July 10, 2026
Yet Another Standard for Lighting Manufacturers?

Will specifiers soon start asking about zero-waste certification, too?
A lighting manufacturer shipping crew loading a truck this week is standing on more compliance ground than any of them may realize.
The fixtures in the boxes carry UL and RoHS marks. The paperwork trailing behind carries DLC listings, LM-79 test reports, TM-30 color data. The spec sheet references Title 24 and BAA. Somewhere in a back-office drawer sits a Declare label report that nobody has asked for in at least a year.
Now there is a new acronym circling the industry's periphery: TRUE, the zero-waste certification administered by Green Business Certification Inc., the same organization behind LEED. The question worth asking is whether TRUE joins that list, or whether it stays a niche credential that a handful of manufacturers chase for marketing copy.
What TRUE Actually Certifies
TRUE does not certify fixtures. It certifies facilities and operations, meaning a manufacturing plant, a distribution center, or a corporate headquarters can earn Platinum, Gold, Silver, or Certified status by diverting at least 90 percent of nonhazardous waste from landfill and incineration over a 12-month period, according to GBCI's published requirements.
That distinction matters for how the credential moves through the channel. DLC and LM-79 travel with the product. TRUE travels with the address. A manufacturer's Ohio plant might be TRUE Platinum while its Mexico plant has never heard of the program, and a specifier evaluating a fixture line has no straightforward way to know which factory built which order.
In that sense it has more in common with ISO 9001 or Buy America compliance than with DLC or LM-79: a designation about how a building operates, not what it ships. A lighting manufacturer cannot put a TRUE seal on a luminaire the way it puts a DLC listing on a spec sheet.

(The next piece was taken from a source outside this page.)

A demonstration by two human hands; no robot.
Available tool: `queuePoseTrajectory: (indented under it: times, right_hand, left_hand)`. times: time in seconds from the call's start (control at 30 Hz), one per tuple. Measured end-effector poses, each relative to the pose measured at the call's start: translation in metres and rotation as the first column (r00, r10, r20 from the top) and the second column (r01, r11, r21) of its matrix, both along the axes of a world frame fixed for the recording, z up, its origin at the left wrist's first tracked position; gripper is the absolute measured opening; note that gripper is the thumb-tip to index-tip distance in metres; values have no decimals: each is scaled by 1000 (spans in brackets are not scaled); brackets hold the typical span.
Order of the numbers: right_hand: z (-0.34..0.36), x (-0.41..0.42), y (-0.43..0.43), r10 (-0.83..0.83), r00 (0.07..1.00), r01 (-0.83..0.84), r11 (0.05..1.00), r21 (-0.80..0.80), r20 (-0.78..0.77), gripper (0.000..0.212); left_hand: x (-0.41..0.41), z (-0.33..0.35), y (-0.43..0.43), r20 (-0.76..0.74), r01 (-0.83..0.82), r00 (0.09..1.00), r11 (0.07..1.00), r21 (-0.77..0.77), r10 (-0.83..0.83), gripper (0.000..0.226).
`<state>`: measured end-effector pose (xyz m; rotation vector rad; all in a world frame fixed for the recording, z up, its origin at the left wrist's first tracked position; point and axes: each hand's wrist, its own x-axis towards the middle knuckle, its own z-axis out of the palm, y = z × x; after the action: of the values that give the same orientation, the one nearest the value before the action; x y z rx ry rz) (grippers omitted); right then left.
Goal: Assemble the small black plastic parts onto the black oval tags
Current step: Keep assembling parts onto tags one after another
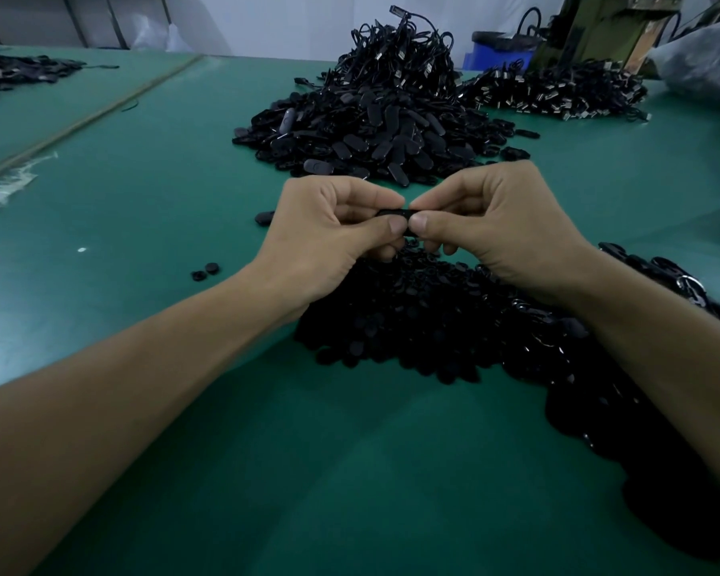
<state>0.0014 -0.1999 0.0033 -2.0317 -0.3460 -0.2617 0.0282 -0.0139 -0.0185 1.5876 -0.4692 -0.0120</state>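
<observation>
Small black plastic parts (425, 322) lie heaped on the green surface (142, 193) just under both hands and nearer than them, the pile running off beneath the right forearm. Above that heap the left hand (325, 239) and right hand (504, 230) meet thumb to thumb with fingers curled. Each pinches one end of a black oval tag (395, 212), held clear of the surface between them (only a sliver of it shows past the thumbs). The step in hand looks like the press-fit itself, a small part pushed into the tag, though whether it has seated is hidden. The next move would call for a firm squeeze, then freeing one hand to drop the finished piece and take a fresh part from below. Left of the left hand sit two loose parts (206, 271). Beyond both hands rises the heap of oval tags (371, 135), seemingly within reach for the next pick, and farther still a tangle of black cables (400, 64).
</observation>
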Motion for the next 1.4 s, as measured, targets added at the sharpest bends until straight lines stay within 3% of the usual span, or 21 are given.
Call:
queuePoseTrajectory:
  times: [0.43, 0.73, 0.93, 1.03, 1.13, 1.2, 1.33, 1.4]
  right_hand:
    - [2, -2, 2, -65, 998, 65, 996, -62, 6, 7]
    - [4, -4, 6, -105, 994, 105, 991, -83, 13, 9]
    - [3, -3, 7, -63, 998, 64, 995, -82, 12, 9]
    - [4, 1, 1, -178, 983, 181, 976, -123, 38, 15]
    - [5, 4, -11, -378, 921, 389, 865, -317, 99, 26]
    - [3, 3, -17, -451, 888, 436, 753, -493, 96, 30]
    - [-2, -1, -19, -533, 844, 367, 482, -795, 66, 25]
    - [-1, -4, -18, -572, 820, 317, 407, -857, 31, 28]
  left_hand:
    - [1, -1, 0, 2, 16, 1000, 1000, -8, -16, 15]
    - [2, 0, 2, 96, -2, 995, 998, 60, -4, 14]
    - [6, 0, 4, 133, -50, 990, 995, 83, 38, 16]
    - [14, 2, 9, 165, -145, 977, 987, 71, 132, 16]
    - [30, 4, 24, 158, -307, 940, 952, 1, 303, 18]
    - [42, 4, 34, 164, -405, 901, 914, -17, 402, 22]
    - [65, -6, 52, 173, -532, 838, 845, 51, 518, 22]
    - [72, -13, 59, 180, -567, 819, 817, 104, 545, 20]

TRUE travels with the address. A manufacturer's U.S. plant might be TRUE Platinum while its Mexico plant has never heard of the program, and a specifier evaluating a fixture line may have no straightforward way to know which factory built which order.
The Open Questions
Whether the TRUE distinction matters commercially is yet to be seen. Architects and owners have not, so far, been documented asking suppliers about zero-waste operations the way they routinely ask about Buy America compliance or IP ratings on outdoor gear. Whether TRUE certification appears in RFPs, whether it factors into specification decisions, or whether it functions mainly as an ESG talking point for corporate sustainability reports remains an open question that the industry has not yet had reason to answer.
What is documented is the direction of travel. Sustainability conversations in the built environment are expanding past energy metrics and into material flows and circularity, a shift GBCI's own reporting frames explicitly around programs like TRUE and LEED v5's tightened diversion requirements.
Lighting has spent two decades organized around efficacy and controls. Whether waste diversion becomes the next line item on that list, alongside embodied carbon and material transparency, is a trend line worth watching rather than a verdict worth issuing today.